QSEM is a model-based approach to quantitatively evaluating the scalability of Web-based applications and other distributed systems. It was developed by Dr. Lloyd G. Williams and Dr. Connie U. Smith internationally recognized leaders in the field of software performance engineering (SPE). QSEM uses readily-obtained data from straightforward measurements of throughput at different numbers of processors or nodes to match the observed behavior of the application to one of several scalability models. The model can then be used to extrapolate the behavior of the application as more resources (such as CPUs) are added.
Knowledge of the scalability model that best describes an application also provides insight that makes it possible to identify and evaluate software modifications that might enhance the application's scalability.
The QSEMSM Method
The QSEM method consists of seven steps:
- Identify critical Use Cases–Identify the externally visible behaviors of the software that are critical to responsiveness or scalability.
- Select representative scalability scenarios–For each critical Use Case, identify the scenarios that are important to scalability.

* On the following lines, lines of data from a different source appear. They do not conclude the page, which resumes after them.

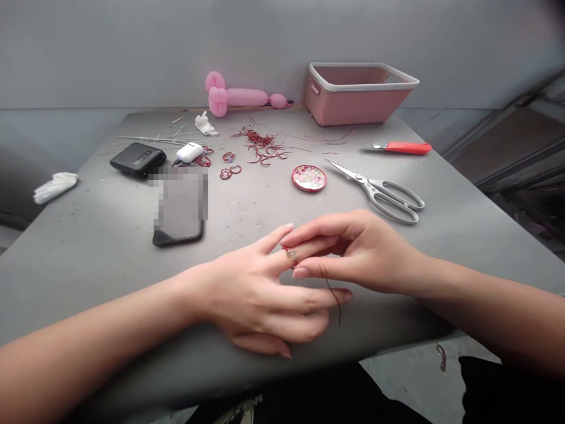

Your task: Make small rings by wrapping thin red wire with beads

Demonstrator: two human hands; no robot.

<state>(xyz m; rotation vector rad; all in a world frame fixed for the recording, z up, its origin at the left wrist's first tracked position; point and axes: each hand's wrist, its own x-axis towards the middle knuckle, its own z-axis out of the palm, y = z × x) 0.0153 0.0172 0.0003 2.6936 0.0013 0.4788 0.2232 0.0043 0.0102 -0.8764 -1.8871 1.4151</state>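
Note:
My left hand (pixel 256 300) is held palm down over the near part of the table, its fingers apart. A red cord ring (pixel 291 255) with a pale bead sits around one of its fingers. My right hand (pixel 371 250) reaches in from the right, with thumb and fingertips closed on the ring and that finger. A dark loose thread (pixel 336 303) hangs below the right thumb, across a left fingertip. Beyond the hands lies a small red-rimmed dish (pixel 309 178) of pale and pink beads. To its right are open-bladed-looking metal scissors (pixel 375 191).
Several finished-looking cord rings (pixel 228 157) lie near a white earphone case (pixel 189 152), a black device (pixel 138 159) and a phone (pixel 179 235). Red thread scraps (pixel 260 141), a pink balloon (pixel 247 97), a pink basket (pixel 359 106) and a red utility knife (pixel 408 148) are farther back.

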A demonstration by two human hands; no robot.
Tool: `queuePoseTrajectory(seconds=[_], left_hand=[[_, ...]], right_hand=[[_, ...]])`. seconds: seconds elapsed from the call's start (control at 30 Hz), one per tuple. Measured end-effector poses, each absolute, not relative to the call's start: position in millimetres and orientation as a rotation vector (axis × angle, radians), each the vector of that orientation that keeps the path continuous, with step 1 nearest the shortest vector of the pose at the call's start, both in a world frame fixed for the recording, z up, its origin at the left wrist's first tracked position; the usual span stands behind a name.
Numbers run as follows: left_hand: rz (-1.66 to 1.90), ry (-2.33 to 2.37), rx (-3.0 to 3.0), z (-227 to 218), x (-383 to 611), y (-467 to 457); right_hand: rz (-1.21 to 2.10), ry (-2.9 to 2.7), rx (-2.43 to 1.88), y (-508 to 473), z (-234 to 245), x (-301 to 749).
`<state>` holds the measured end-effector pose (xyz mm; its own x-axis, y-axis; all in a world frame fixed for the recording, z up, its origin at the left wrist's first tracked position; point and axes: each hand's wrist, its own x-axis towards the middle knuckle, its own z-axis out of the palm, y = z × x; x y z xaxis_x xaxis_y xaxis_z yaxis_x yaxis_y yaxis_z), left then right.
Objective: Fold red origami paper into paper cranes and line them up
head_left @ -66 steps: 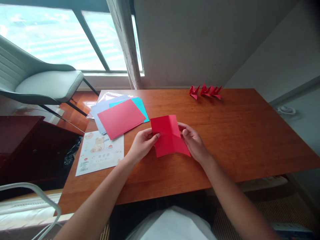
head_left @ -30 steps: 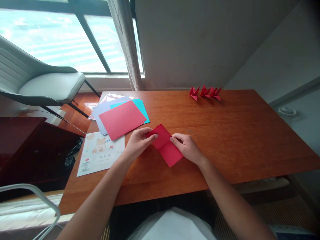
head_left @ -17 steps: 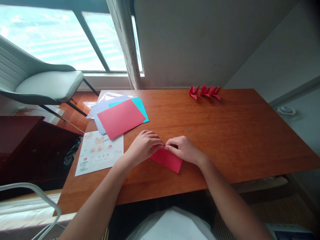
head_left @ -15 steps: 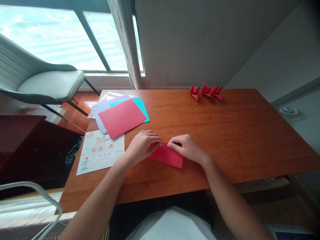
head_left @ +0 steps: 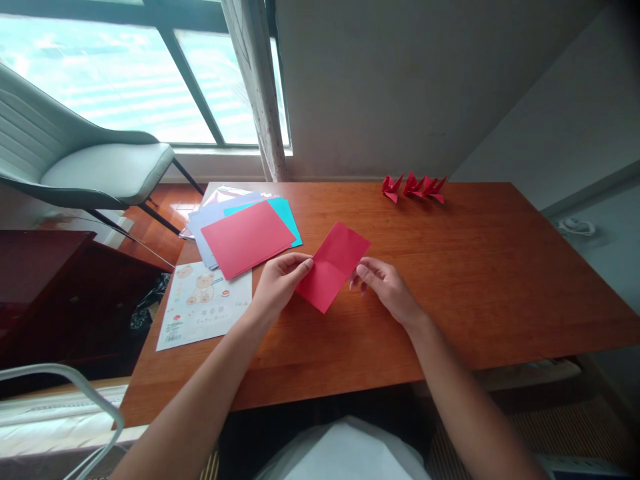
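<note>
A red sheet of folding paper [head_left: 334,263], with crease lines showing across it, is tilted above the table in front of me. My left hand [head_left: 285,277] pinches its left edge between thumb and fingers. At the lower right edge of the sheet is my right hand [head_left: 383,283], its fingers loosely curled and slightly apart. The fingertips are right by the paper's edge, and I see no firm grip there. Several folded red paper cranes [head_left: 413,186] stand in a row at the back of the table.
On the left of the wooden table [head_left: 475,280] lie a stack of red paper [head_left: 247,239], blue sheets [head_left: 287,220] and a white bear-printed sheet [head_left: 203,307]. A grey chair [head_left: 105,167] stands beyond the left edge, near the window and curtain [head_left: 255,87].
The red paper has been lifted and turned, now showing a larger creased face. My left hand keeps its pinch, while my right hand has gone from the top edge to the right edge.
</note>
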<state>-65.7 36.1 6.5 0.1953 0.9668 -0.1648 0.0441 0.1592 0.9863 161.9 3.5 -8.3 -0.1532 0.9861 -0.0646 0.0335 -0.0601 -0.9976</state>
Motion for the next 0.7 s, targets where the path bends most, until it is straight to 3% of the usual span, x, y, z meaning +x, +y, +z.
queuePoseTrajectory(seconds=[0.17, 0.4, 0.7], left_hand=[[0.873, 1.025, 1.229, -3.2, -58.7, 31.6], [0.846, 1.209, 1.824, -7.4, -53.0, 23.5], [0.684, 0.918, 1.674, 4.0, -50.9, 18.9]], right_hand=[[1.345, -1.342, -1.183, 1.7, -6.6, 153.8], [1.379, -1.32, -1.166, 0.7, -12.4, 148.4], [1.343, -1.415, -1.105, 0.9, -10.9, 150.1]])
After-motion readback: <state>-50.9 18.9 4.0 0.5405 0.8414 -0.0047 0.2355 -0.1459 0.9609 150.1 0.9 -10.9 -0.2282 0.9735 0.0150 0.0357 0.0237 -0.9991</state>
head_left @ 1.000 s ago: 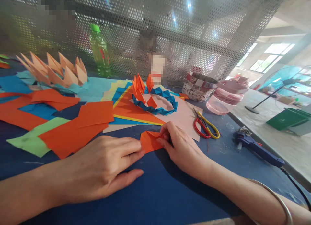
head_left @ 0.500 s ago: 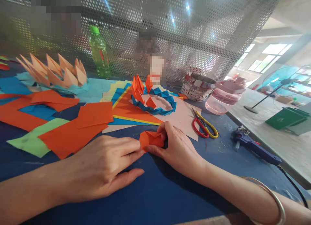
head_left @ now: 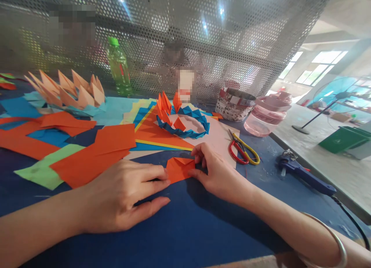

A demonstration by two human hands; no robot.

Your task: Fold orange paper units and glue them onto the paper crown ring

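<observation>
A small folded piece of orange paper [head_left: 180, 170] lies on the blue table between my hands. My left hand [head_left: 131, 192] rests flat with its fingers stretched out, the fingertips touching the paper's left edge. The right edge of the paper is pinched between the thumb and fingers of my right hand [head_left: 216, 171]. Just beyond them, a blue folded-paper ring with orange points [head_left: 185, 123] stands on a stack of coloured sheets [head_left: 158, 131]. Left of it are loose orange strips [head_left: 98, 156] and a light green piece [head_left: 43, 169].
Red-and-yellow-handled scissors [head_left: 243, 148] and a blue glue gun [head_left: 307, 173] with a cord lie at right. Behind stand a pink water jug [head_left: 262, 117], a woven basket [head_left: 233, 106], a green bottle [head_left: 119, 69] and a peach-pointed paper ring [head_left: 68, 92]. A perforated metal panel [head_left: 150, 40] backs the table.
The orange paper now lies flatter, with more of its face showing. My right hand has shifted slightly right along its edge; my left hand has barely moved.
</observation>
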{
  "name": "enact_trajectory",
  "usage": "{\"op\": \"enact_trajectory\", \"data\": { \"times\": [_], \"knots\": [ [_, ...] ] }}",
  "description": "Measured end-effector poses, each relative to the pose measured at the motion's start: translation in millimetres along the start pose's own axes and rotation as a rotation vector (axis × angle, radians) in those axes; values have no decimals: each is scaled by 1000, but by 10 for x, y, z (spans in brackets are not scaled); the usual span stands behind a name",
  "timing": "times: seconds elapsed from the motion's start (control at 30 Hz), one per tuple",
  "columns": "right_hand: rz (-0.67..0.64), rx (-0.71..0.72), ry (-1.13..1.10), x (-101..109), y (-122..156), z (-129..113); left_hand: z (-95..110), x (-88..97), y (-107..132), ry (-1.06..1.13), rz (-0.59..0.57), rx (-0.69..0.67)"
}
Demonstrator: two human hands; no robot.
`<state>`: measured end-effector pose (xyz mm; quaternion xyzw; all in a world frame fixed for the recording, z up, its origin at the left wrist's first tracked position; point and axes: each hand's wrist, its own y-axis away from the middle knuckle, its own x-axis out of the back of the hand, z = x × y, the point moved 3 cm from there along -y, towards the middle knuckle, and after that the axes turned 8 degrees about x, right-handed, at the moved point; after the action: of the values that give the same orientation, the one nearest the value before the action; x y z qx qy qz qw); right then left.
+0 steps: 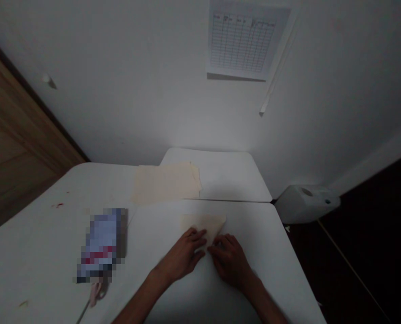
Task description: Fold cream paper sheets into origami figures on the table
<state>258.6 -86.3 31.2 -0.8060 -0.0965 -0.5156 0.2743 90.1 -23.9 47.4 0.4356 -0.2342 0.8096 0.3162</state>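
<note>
A small cream sheet [203, 221], which looks like thin paper, lies on the white table in front of me. Its right side slants in towards my hands, as if folded to a point. My left hand [187, 253] rests on the lower left part of it, fingers stretched out and thumb apart. At the lower right edge, my right hand [230, 260] has curled fingers, with thumb and forefinger pinched together at the sheet's lower tip. Both hands cover the bottom of the sheet.
A stack of larger cream sheets [166, 182] lies further back, across the joint between white tables [230, 175]. At left sits a blurred blue and red item [101, 243] with a pinkish strip [95, 293] below. A white plastic can [307, 202] stands right; a printed chart [243, 42] hangs on the wall.
</note>
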Motion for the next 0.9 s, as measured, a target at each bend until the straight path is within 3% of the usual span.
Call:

- Determine scalability requirements–Identify precise, quantitative, measurable scalability requirements.
- Plan measurement studies–Identify the bottleneck resource, plan measurements, develop load generator scripts, determine what parameters to measure, identify needed measurement tools, and document the test plans.
- Perform measurements–Conduct the measurement experiments, collect data, and document the results.
- Evaluate data–Evaluate the measurement data to determine whether the scalability requirements can be met and select the best scaling strategy.
- Present results–Present results and recommendations to stakeholders.
The first three steps are concerned with gathering the information needed to perform the measurement studies and evaluate their results. The next two steps address planning and carrying out the required measurements. The last two steps focus on evaluating the measured data and presenting the results to stakeholders.
Once the results have been presented, stakeholders can use this information to select the scaling strategy that best meets their needs.